While nearly every Santa Claus-centric movie concerns the potential loss of Christmas, arguably the fear of missing the holiday is most keenly felt in 2020. Netflix’s The Christmas Chronicles (the 2018 film that kicked off this jolly old franchise) indeed tapped into that when it starred two kids learning to believe in Santa, or else; and Chris Columbus’ The Christmas Chronicles 2 strikes at the source of Yuletide cheer again with a plot to destroy Santa’s Village at the North Pole. But what could be the root cause that’s so extreme as to endanger the entire magical foundation of Christmas for the foreseeable future? Apparently, teenage angst.
Kate Pierce (Darby Camp) is a sulky teen spending Christmas 2020 in Cancún—and, clearly, an alternate universe. While there she bemoans the lack of snow and her mom Claire (Kimberly Williams-Paisley) bringing along new boyfriend Bob (Tyrese Gibson, seemingly here only to sing “O Christmas Tree”), plus his son Jack (The Witches’ Jahzir Bruno). It’s not that Kate’s renowned status as a “True Believer” in all things Christmas is in any danger. She’s just in dire need of an attitude adjustment, as she’s broken the cardinal rule from the classic song: You better not pout…
Unfortunately for stubborn Kate, the same thing that will make her feel better—visiting the North Pole—is exactly what the sequel’s villain Belsnickel (Deadpool 2’s Julian Dennison) needs to literally wage war on Christmas. Teleporting Kate and her adorably neurotic soon-to-be-stepbrother Jack through the aurora borealis allows Dennison’s rogue elf to infiltrate Santa’s Village and steal the Christmas Star, which combines light from the Star of Bethlehem with the energy of the aurora borealis. When the Star is on Santa’s tree, his workshop and village are powered with magic; when it’s gone his village is suddenly visible to the whole world.
Kudos to The Christmas Chronicles for expanding its own internal mythology: Santa’s Village is ur-Christmas cheer, designed like Harry Potter’s Hogsmeade to the nth degree and populated with the Minion-esque elves who aided Santa Claus (Kurt Russell) in the first installment. But the real magical figure is Mrs. Claus (Goldie Hawn), elevated from the typical nagging wife to a sort of witch doctor who heals wounded reindeer and bakes exploding gingerbread cookies. Even Belsnickel, cursed to take on human form when he committed the elven sin of developing an ego, has a knack for clever steampunk-y inventions that somehow fit perfectly within this Christmas-village-come-to-life.
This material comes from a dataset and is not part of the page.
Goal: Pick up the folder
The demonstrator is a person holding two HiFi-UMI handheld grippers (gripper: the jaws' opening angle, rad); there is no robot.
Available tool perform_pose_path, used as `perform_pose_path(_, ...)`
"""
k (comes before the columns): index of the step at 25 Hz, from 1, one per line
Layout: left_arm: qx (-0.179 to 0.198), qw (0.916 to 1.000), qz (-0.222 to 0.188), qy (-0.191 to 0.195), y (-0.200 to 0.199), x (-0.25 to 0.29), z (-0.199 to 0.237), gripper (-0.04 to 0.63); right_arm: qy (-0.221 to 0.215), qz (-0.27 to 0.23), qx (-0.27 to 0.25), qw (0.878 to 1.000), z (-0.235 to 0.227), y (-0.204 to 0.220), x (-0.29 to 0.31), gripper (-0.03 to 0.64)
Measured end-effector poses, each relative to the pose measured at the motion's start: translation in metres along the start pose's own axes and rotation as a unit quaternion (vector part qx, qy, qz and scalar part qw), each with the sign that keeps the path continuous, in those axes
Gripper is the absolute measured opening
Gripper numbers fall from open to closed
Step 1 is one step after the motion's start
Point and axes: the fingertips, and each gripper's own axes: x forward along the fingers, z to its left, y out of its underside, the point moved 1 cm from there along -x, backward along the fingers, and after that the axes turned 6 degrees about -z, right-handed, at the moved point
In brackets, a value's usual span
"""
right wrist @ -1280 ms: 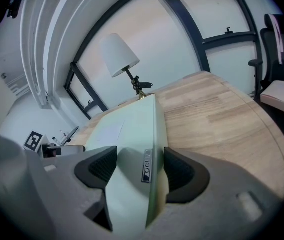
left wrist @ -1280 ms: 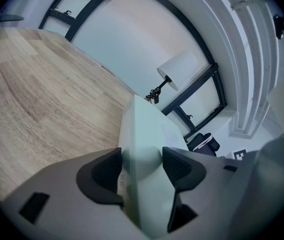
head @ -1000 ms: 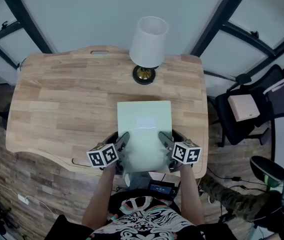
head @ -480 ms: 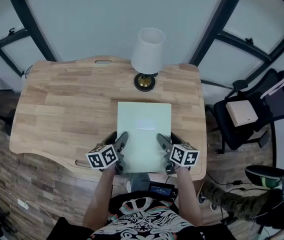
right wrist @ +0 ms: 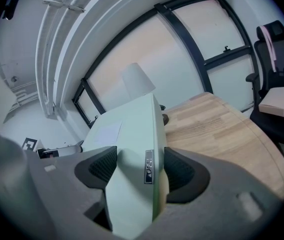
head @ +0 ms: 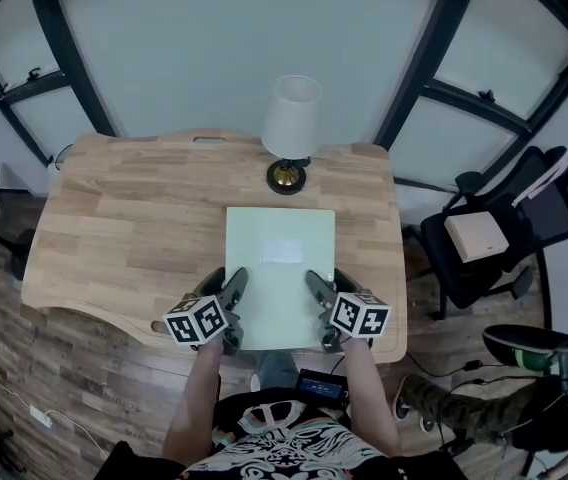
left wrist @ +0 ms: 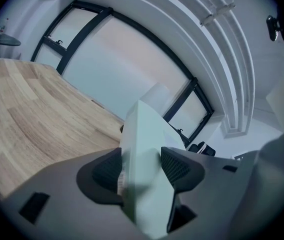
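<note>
A pale green folder [head: 279, 268] with a white label is held level above the wooden table [head: 124, 218], near its front edge. My left gripper [head: 231, 290] is shut on the folder's near left edge. My right gripper [head: 316, 290] is shut on its near right edge. In the left gripper view the folder [left wrist: 144, 149] fills the gap between both dark pads [left wrist: 107, 170]. The right gripper view shows the folder's spine [right wrist: 132, 139], with a small metal tag, pinched between the pads [right wrist: 182, 171].
A table lamp [head: 290, 133] with a white shade stands at the table's far edge, just beyond the folder. A black office chair [head: 504, 218] with a tan box [head: 475, 236] on it stands to the right of the table. Dark-framed windows lie behind.
Both grippers have risen with the folder between them, and it now hangs higher over the table. The grip on each side looks the same.
</note>
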Motion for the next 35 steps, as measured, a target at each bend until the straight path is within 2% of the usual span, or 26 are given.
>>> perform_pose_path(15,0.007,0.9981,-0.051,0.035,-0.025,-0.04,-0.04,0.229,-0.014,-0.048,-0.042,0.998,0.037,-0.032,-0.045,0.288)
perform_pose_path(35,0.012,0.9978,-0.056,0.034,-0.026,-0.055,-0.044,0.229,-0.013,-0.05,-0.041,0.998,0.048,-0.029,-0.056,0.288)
But the story lacks the cohesion of the first movie, which had a relatable throughline in saving Christmas for all the boys and girls on Santa’s list. The sequel, by contrast, feels like an overstuffed stocking: Reindeer/Yule Cat/jackal-coyote-hybrid chase scenes! Toy-making montages! Elves going full Gremlins! Another unnecessary musical sequence! Time travel! Russell and Hawn are clearly having a blast as the ultimate Yuletide power couple, yet none of the plot elements satisfyingly fit together. Worst of all, these flashy interludes distract from an actually solid emotional lesson about how the holidays change as one gets older.
The Christmas Chronicles movies are clearly trying to grow with their audience; Kate remains the POV character, but instead of unrealistically clinging to her earlier naïvete, she’s taken over her older brother Teddy’s (Judah Lewis) role as the cynical teenager. The movie’s conflict, instead of some vague lack of Christmas spirit, concerns those who deliberately reject the holiday for not fitting some narrow, quintessential mold.
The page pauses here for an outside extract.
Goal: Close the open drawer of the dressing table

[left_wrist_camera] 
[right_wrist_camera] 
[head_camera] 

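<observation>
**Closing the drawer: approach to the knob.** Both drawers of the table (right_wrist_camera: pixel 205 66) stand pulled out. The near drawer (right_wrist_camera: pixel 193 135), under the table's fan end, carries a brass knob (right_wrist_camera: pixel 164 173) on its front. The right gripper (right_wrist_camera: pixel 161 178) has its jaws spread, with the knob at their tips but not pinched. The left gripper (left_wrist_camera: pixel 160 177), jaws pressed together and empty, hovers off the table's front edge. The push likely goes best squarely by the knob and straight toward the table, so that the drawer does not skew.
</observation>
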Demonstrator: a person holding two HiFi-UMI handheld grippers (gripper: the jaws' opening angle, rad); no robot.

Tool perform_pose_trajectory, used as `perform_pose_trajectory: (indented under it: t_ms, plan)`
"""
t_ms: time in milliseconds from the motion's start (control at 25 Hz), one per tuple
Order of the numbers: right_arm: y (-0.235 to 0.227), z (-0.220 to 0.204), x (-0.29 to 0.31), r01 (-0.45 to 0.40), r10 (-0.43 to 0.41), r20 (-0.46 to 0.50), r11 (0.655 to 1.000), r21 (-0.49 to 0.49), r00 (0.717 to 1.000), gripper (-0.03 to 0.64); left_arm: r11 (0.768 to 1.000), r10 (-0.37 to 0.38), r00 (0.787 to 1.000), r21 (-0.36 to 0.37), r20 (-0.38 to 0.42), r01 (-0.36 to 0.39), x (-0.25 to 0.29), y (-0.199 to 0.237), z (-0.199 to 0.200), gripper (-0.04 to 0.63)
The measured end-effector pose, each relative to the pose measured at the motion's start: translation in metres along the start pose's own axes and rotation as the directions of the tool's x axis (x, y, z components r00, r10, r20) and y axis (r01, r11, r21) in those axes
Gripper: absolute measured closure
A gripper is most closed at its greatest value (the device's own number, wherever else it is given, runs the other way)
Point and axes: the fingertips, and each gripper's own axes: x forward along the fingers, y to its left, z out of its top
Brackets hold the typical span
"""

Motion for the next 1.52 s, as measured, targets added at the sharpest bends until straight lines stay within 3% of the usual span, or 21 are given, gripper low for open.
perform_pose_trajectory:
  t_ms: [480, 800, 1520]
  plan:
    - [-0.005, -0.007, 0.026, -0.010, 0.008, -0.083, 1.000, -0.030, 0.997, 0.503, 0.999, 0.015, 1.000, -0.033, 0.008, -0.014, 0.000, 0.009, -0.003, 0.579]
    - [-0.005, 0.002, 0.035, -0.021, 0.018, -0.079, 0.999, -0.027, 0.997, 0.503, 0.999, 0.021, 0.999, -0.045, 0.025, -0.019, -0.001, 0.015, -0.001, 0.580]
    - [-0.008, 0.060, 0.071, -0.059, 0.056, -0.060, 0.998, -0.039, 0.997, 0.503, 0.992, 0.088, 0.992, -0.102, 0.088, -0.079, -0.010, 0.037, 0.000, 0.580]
Like Kate, the villainous Belsnickel had friction with his surrogate parents, the Clauses, right when he hit the elven equivalent of puberty—the confusion and rejection of which Dennison plays with surprising gravitas. The movie establishes these compelling parallels about the communication breakdowns between teenagers and their parents. But before it can do anything of note with that connection, it pivots back to childish fare, like elves carousing to “Who Let the Dogs Out” or another baffling musical number that reinforces Russell’s confusing hot-Santa vibe while also stalling the plot.
With Columbus at the helm, one might hope that The Christmas Chronicles 2 could conjure some of the brilliant, generation-spanning appeal of his 1990 masterpiece Home Alone. Alas, it won’t be remembered after this year. Yet it might be distracting enough for hyperactive kiddos, and relatable enough for over-it teens, that it can carve a few hours out of the holidays.
In a year when a stay-at-home Thanksgiving and potentially Christmas will look very different from what many people expect and hope, The Christmas Chronicles 2 is like so much escapist candy. Just make sure you stuff your movie queue with the aforementioned Macaulay Culkin classic and a snarkier standard like The Santa Clause to remember the real quality Christmas chronicles.
The Christmas Chronicles 2 is available Nov. 25 on Netflix.